青い雷と赤い炎が、モノクロの世界をX字に切り裂いて、ねじれた塔を根元から焼き尽くした。
◇
クロードとチョーカーが、禍津の塔を二基破壊した影響は目に見えて現れた。
同時刻――。ヴォルノー島から海を隔てたマラヤ半島に朗報が届く。
「セイ司令。たった今、光が射しました。長かった夜が明けます!」
「ロビン、本当かっ」
クロードから全軍の指揮を預けられた〝姫将軍〟セイは、通信魔法が無効化されていたため、斥候を派遣して情報を集めていた。
飛行自転車隊を預かる隊長ロビンは、自転車を置いて、カンテラを手に雪中を駆けずり回り、多大な情報を得て司令部へ帰還した。

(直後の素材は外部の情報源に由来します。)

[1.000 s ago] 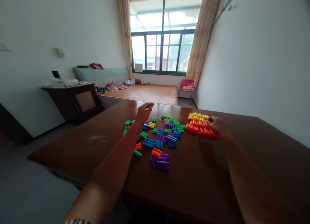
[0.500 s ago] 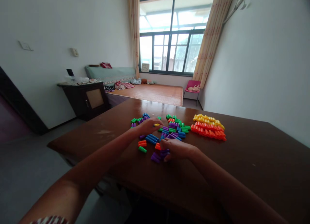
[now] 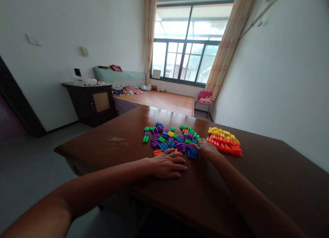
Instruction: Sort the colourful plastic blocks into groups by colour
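A pile of plastic tube-shaped building pieces, joined in short rows, lies on the brown table (image 3: 115,142). My left hand (image 3: 168,164) rests palm down at the pile's front edge, fingers spread, over pieces it partly hides. Orange pieces (image 3: 157,152) show just beyond its wrist. At the pile's right side is my right hand (image 3: 207,149), its fingers stretched toward blue pieces (image 3: 192,153), with nothing visible in its grip. Purple pieces (image 3: 181,147) and a yellow piece (image 3: 171,134) lie farther in. Green pieces (image 3: 146,137) sit at the left edge.
To the right of the pile stand rows of yellow pieces (image 3: 223,133) and orange-red pieces (image 3: 226,144), lined up together. Beyond the table are a bed (image 3: 164,100), a dark cabinet (image 3: 88,102) and a pink chair (image 3: 204,95).
My left hand has come back from over the pile to its front edge. My right hand has moved right and away from the front purple pieces. The yellow piece now lies in the pile.
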`<state>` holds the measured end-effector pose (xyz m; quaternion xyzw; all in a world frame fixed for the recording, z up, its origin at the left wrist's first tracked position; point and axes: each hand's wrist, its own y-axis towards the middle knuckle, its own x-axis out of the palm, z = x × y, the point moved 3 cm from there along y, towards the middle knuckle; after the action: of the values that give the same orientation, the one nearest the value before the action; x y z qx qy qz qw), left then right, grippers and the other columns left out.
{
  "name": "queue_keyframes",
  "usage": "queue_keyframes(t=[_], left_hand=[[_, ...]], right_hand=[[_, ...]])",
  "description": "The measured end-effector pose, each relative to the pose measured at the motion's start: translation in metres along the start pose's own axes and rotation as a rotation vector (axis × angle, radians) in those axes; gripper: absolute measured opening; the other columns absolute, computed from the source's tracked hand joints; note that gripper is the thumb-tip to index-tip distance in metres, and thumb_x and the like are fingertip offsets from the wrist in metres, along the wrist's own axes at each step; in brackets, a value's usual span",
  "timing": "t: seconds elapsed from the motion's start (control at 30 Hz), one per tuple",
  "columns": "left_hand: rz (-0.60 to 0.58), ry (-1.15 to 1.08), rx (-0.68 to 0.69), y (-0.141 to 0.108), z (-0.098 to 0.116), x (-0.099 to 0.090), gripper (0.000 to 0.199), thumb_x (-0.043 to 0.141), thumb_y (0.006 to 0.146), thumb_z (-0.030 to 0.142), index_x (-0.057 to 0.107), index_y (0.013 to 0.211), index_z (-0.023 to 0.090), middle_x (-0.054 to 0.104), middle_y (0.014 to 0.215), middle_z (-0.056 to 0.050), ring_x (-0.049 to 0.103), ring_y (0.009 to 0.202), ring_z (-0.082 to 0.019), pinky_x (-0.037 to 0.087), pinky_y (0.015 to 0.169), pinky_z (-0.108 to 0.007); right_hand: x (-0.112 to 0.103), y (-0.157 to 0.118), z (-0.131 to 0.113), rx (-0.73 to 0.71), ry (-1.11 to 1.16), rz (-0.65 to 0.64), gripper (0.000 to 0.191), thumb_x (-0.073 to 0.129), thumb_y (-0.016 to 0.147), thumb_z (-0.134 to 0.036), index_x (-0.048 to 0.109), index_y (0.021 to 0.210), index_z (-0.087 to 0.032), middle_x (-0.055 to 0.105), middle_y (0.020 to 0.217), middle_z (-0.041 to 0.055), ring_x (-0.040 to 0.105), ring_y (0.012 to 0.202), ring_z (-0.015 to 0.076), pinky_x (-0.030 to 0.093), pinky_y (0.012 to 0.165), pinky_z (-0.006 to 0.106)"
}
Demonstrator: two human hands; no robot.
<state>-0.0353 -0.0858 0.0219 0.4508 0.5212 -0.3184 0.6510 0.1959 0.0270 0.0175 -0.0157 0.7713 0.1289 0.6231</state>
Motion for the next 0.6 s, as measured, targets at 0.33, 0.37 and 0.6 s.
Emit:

「そうか、やはり塔と竜が鍵だったのか。棟梁殿とあのバカがやってくれたんだな!」
「し、司令。バカって誰ですか?」
ロビンが集めた情報は、詳細こそ欠けていたものの、おおまかな事情を把握していた。
クロード一行がレーベンヒェルム領で顔なし竜三〇体を撃破し、塔を焼却――、
チョーカー&ゴルト部隊もまた、ユングヴィ領で塔の爆破に成功したことで――、
東の空に太陽の光が灯ったのだ。
「マラヤ半島とヴォルノー島を繋ぐ通信も一部が回復しました。ノイズが大きいため、鐘を使った合図を送信中です」
「現在、各領は独自の判断で交戦中。一〇領とも持ちこたえてるようです」
「スヴェンが見つけた判別法を拡散中です。街中に潜む雪人形の退治も順調です」
ロビン以外の斥候も次々と戻ってきたが、誰もが好機の到来を告げていた。
「諸君、反撃の時が来た!」
姫将軍セイは、葡萄色の瞳を輝かせ薄墨色の長髪をたなびかせて、兵士達が待つ基地へと駆け込んだ。